Supplied data below:

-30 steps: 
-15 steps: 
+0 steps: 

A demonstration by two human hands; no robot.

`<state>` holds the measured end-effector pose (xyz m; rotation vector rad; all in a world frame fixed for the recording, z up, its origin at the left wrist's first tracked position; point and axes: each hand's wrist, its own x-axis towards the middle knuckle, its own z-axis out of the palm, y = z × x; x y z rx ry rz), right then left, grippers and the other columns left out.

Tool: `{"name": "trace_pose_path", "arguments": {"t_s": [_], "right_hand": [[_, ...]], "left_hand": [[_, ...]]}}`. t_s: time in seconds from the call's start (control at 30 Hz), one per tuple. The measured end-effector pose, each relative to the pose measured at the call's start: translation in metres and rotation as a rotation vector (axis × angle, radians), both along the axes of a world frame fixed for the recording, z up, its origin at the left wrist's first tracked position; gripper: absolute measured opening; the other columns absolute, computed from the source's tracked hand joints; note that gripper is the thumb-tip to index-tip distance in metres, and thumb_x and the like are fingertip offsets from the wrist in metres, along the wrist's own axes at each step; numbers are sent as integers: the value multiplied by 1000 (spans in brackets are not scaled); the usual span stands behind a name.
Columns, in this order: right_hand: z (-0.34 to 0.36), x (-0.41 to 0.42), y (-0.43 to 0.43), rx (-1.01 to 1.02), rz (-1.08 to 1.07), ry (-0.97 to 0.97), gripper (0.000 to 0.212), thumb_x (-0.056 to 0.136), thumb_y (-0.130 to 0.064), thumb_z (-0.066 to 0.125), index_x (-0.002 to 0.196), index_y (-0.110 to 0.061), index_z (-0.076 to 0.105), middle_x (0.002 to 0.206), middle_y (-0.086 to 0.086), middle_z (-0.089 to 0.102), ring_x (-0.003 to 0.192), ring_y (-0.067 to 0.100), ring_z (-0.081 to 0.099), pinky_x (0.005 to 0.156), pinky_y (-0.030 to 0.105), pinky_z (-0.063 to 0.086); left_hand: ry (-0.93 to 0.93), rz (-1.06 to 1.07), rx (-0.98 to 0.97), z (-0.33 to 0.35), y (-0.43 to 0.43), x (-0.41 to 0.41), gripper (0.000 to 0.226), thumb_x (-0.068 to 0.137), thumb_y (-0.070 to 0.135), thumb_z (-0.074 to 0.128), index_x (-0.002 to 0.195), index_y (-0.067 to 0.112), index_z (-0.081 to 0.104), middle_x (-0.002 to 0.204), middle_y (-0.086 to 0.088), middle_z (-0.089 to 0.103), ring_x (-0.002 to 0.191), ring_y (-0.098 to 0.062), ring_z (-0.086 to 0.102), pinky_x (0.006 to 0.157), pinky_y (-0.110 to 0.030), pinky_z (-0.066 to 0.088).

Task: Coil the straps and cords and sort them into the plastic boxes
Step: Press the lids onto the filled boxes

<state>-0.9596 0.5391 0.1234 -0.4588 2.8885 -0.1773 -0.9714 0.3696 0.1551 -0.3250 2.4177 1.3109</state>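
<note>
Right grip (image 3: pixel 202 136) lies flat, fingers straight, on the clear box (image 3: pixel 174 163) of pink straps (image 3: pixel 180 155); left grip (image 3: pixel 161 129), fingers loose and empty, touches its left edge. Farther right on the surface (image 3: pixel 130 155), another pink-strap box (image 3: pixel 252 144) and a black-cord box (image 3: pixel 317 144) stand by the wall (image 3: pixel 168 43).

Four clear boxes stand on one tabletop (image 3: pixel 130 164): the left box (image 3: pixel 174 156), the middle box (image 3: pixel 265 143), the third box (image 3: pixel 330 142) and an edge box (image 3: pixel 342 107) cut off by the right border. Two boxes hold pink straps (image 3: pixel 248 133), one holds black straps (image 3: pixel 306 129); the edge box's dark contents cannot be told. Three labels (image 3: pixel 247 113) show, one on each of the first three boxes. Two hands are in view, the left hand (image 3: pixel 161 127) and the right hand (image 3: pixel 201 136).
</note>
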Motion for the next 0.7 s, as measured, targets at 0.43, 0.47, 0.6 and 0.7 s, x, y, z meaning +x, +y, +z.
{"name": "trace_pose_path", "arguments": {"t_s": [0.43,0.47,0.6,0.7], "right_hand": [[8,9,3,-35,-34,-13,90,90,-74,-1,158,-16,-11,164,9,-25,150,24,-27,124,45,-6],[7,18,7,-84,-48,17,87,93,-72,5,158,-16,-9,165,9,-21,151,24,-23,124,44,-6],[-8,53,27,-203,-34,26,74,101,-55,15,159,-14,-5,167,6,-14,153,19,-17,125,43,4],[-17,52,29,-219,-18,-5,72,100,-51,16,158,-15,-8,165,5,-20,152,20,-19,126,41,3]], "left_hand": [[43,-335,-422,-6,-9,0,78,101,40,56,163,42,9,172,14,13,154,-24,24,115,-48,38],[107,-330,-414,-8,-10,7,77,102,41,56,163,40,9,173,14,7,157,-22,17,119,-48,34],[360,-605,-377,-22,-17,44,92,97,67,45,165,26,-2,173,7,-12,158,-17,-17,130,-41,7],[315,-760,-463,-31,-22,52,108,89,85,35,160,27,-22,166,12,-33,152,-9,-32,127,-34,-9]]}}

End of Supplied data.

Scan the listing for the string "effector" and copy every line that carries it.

Solution>
`<state>` holds the measured end-effector pose (xyz m; rotation vector rad; all in a world frame fixed for the recording, z up, its origin at the left wrist's first tracked position; point and axes: each hand's wrist, its own x-axis towards the middle knuckle, its own z-axis out of the palm, y = z × x; x y z rx ry rz), right then left, grippers and the other columns left out.
Tool: `{"name": "trace_pose_path", "arguments": {"t_s": [_], "right_hand": [[_, ...]], "left_hand": [[_, ...]]}}`. t_s: time in seconds from the call's start (control at 30 Hz), one per tuple. The measured end-effector pose, each relative to the pose measured at the call's start: translation in metres and rotation as a rotation vector (axis × angle, radians), both along the axes of a world frame fixed for the recording, z up, its origin at the left wrist's first tracked position; gripper: absolute measured opening; the other columns absolute, computed from the source's tracked hand joints; note that gripper is the thumb-tip to index-tip distance in metres, and thumb_x and the like are fingertip offsets from the wrist in metres, along the wrist's own axes at each step; numbers are sent as integers: the value multiplied by 1000 (spans in brackets are not scaled); the usual span stands behind a name.

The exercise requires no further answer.